30 April 2012

Our Future Ruins

Yesterday as I wandered through the British Museum, marveling at the scale of the creations from civilizations past, I was struck by a couple of things.

One, while art is considered aesthetic rather than functional, it is still "functional" millenia later; by contrast, modern technology is considered functional rather than aesthetic but rarely functions even a decade later.


These Assyrian statues once stood at the gate of the city, designed to awe and impress, a function they still serve today.

Two, it made me wonder what future ruins we would offer future generations, future civilizations. And perhaps I'm biased because I just happened to be in Las Vegas last weekend, but I had to wonder if Vegas didn't contain the ruins that were equivalent to the reconstructed temples and palaces we find and replicate today. Garish, beautiful, grand scale, and outlandish proportions seem to better describe the casinos and hotels in Vegas than our modern churches or government buildings.

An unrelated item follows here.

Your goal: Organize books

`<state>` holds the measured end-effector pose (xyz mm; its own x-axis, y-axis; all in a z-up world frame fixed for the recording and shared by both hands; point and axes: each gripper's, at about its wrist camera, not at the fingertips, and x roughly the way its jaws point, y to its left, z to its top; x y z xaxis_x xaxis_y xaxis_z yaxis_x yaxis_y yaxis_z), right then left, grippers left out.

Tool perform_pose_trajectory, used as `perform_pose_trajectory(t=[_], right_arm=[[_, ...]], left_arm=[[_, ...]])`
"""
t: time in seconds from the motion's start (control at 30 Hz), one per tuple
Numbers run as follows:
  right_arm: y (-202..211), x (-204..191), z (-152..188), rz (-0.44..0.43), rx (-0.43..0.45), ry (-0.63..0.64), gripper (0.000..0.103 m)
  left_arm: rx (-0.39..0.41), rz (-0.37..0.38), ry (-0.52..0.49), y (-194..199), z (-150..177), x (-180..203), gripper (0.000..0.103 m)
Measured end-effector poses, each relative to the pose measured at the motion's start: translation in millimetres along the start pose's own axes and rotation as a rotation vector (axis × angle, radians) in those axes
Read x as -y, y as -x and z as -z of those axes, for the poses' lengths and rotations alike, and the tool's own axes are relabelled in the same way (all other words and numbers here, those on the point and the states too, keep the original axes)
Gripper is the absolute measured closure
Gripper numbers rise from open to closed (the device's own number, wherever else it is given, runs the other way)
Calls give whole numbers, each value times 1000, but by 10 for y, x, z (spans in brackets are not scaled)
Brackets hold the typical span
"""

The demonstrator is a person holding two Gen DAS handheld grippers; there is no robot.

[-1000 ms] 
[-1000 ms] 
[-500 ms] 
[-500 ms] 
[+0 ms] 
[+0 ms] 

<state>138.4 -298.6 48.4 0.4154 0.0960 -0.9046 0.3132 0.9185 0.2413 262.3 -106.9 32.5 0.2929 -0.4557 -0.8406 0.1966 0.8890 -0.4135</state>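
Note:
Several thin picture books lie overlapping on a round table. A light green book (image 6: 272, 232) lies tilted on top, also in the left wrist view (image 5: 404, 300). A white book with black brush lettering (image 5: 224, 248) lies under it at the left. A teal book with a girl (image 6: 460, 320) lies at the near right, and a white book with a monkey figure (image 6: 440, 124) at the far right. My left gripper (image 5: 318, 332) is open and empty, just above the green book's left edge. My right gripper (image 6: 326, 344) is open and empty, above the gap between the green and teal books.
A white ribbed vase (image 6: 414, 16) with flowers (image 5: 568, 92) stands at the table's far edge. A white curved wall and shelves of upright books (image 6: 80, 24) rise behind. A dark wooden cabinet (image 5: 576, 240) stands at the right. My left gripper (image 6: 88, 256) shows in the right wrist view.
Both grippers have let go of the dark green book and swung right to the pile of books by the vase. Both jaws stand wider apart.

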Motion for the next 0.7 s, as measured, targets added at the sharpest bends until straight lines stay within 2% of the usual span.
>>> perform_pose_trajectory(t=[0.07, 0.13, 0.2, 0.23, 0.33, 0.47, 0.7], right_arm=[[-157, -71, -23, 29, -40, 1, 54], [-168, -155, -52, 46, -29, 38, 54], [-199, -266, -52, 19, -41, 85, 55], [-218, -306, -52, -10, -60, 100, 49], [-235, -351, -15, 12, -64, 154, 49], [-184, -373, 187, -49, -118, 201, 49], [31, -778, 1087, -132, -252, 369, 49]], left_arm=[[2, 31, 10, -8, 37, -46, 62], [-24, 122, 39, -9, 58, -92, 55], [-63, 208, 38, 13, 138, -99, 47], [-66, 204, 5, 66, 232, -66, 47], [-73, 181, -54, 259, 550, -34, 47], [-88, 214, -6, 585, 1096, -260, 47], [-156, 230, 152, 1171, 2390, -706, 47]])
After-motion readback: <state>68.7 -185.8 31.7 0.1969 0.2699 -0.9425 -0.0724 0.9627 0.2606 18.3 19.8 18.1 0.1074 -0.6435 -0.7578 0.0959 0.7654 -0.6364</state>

It doesn't take too much of a stretch to imagine future generations nodding sagely over explanations of the "money palaces" constructed by our civilization. "They worshipped money and constructed these elaborate temples where they would sacrifice money in the hopes of receiving blessing, 'getting lucky' they called it. The point of these palaces was to awe and impress people with the power of wealth and induce them to take chances to gain it."

1 comment:

Thomas Alice said...

I think future archeology will consist of looking at long-forgotten folders on old computer servers. All future generations will know about us is that we loved porn and cats.